Menteri luar negeri Iran, Javad Zarif, mengutuk serangan di Twitter: "Tindakan terorisme internasional AS, menargetkan & membunuh Jenderal Soleimani — pasukan paling efektif yang memerangi Daesh (ISIS), Al Nusrah, Al Qaeda dkk - sangat berbahaya & eskalasi bodoh. AS memikul tanggung jawab untuk semua konsekuensi dari petualangan jahatnya. "
Menteri Pertahanan Iran, Amir Hatami, dikutip oleh kantor berita IRNA mengatakan bahwa republik Islam itu akan melakukan "pembalasan dendam" atas pembunuhan Soleimani "dari semua yang terlibat dan bertanggung jawab."
Pemerintah Irak, sekutu penting AS di Timur Tengah, juga marah dengan serangan di tanahnya, yang tampaknya tidak memiliki peringatan sebelumnya. Perdana Menteri Adel Abdul Mahdi menyebutnya "agresi terhadap negara Irak, negaranya, pemerintahnya dan rakyatnya," dan memperingatkan bahwa itu berisiko memicu "perang yang menghancurkan."
Dia mengatakan, serangan itu merupakan "pelanggaran terang-terangan atas kondisi yang mengesahkan kehadiran pasukan AS" di Irak.
Reaksi dari anggota parlemen di Washington terpecah menurut garis partai. Senator Demokrat Tom Udall, dari New Mexico, menyebut serangan itu sebagai "peningkatan permusuhan yang ceroboh" yang akan membawa negara "ke tepi perang ilegal dengan Iran."
Dalam sebuah pernyataan yang dikeluarkan Kamis malam, Ketua DPR dan pemimpin Demokrat Nancy Pelosi menyebut langkah Trump sebagai respons "provokatif dan tidak proporsional" terhadap tindakan Iran baru-baru ini.
"Serangan udara malam ini berisiko memicu eskalasi kekerasan lebih lanjut yang berbahaya. Amerika - dan dunia - tidak sanggup meningkatkan ketegangan hingga tidak bisa kembali," kata Pelosi, menghukum Gedung Putih karena melakukan serangan "tanpa konsultasi dengan Kongres."
"Kongres harus segera diberi pengarahan tentang situasi serius ini dan pada langkah selanjutnya yang sedang dipertimbangkan," kata Pelosi.
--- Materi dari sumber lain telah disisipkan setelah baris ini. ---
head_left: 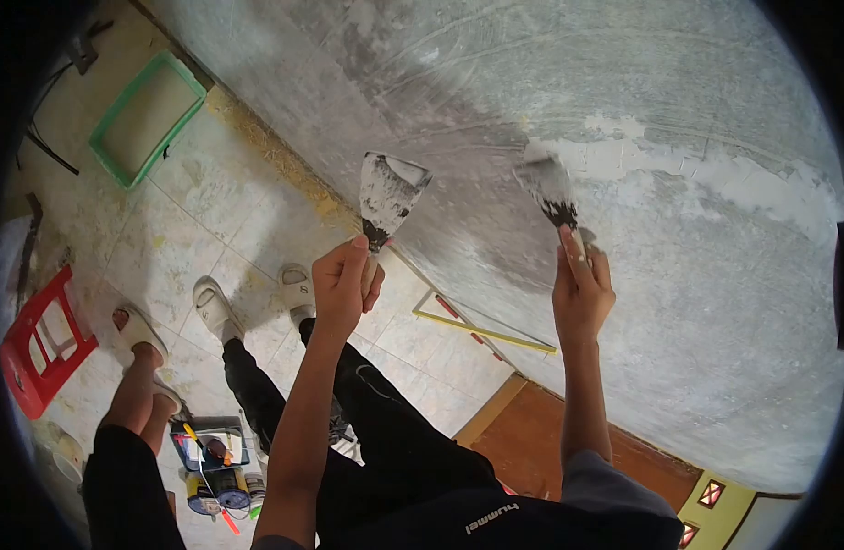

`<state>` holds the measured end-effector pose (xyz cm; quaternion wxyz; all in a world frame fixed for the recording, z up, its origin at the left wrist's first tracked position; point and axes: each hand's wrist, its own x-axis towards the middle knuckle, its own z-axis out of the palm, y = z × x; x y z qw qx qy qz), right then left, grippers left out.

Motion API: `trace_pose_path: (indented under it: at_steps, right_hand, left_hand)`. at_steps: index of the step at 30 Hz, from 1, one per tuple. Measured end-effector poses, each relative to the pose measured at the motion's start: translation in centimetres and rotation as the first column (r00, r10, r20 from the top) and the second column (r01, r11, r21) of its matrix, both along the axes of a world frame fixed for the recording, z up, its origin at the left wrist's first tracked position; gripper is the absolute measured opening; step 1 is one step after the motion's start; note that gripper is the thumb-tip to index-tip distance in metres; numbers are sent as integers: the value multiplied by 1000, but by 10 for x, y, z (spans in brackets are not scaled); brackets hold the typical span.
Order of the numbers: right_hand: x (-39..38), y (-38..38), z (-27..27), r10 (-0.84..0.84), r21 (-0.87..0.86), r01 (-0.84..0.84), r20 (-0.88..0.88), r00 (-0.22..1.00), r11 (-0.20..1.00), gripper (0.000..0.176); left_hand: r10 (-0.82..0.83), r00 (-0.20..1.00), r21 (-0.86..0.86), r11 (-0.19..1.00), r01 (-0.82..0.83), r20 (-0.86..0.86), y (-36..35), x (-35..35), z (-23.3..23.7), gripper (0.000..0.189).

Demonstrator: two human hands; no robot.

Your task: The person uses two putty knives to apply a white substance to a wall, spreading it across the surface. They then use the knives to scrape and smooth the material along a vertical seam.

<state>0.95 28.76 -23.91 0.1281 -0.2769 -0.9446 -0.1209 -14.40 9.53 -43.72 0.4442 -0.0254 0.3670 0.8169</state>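
My left hand (342, 282) is wrapped round the handle of a putty knife (391, 195), its wide blade smeared with white and dark filler and pointing up. In my right hand (582, 291) is a scraper (547, 182), gripped by its pale handle; the blade is blurred and overlaps the grey wall (715, 302). The scraper's tip is right at the left end of a white filler strip (651, 158) that runs rightward along the wall.
Another person's legs (133, 403) stand at the lower left, beside a red plastic stool (50, 344). A green-rimmed tray (101, 137) lies on the tiled floor. A tool tray (229, 431) sits near my feet, and a yellow-edged frame (481, 332) is by the wall's base.
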Motion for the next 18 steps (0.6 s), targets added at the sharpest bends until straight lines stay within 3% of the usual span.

Senator Republik Lindsey Graham lewat tweeter mendukung serangan itu: "Saya menghargai tindakan berani Presiden @ realDonaldTrump terhadap agresi Iran. Kepada pemerintah Iran: jika Anda ingin lebih, Anda akan mendapatkan lebih banyak." Dan Senator Republik Ben Sasse menyebut Soleimani "bajingan jahat yang membunuh orang Amerika," dan memuji Tuan Trump atas "panggilan berani dan tepat" nya.
Seorang mantan pejabat intelijen AS menggambarkan Soleimani sebagai "pejuang gerilya paling berpengalaman yang beroperasi secara global," menjalankan operasi dengan pasukan Iran dan milisi proksi di Libanon, Yaman, Suriah, Afghanistan, dan Irak. Pejabat itu menggambarkan kematiannya sebagai "menghancurkan," dan mengatakan pembunuhan "sangat mengganggu" kemungkinan akan menyebabkan perebutan kekuasaan di Iran.